### Work request
Your answer should repeat the listing in full, with no line missing or altered.

### Supplied material
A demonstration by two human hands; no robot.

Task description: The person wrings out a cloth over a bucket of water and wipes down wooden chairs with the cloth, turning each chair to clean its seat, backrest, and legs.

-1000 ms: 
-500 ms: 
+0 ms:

### Your response
A demonstration by two human hands; no robot.

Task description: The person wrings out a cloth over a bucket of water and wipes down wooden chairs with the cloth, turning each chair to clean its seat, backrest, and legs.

-1000 ms: 
-500 ms: 
+0 ms:

The exercise has been answered completely.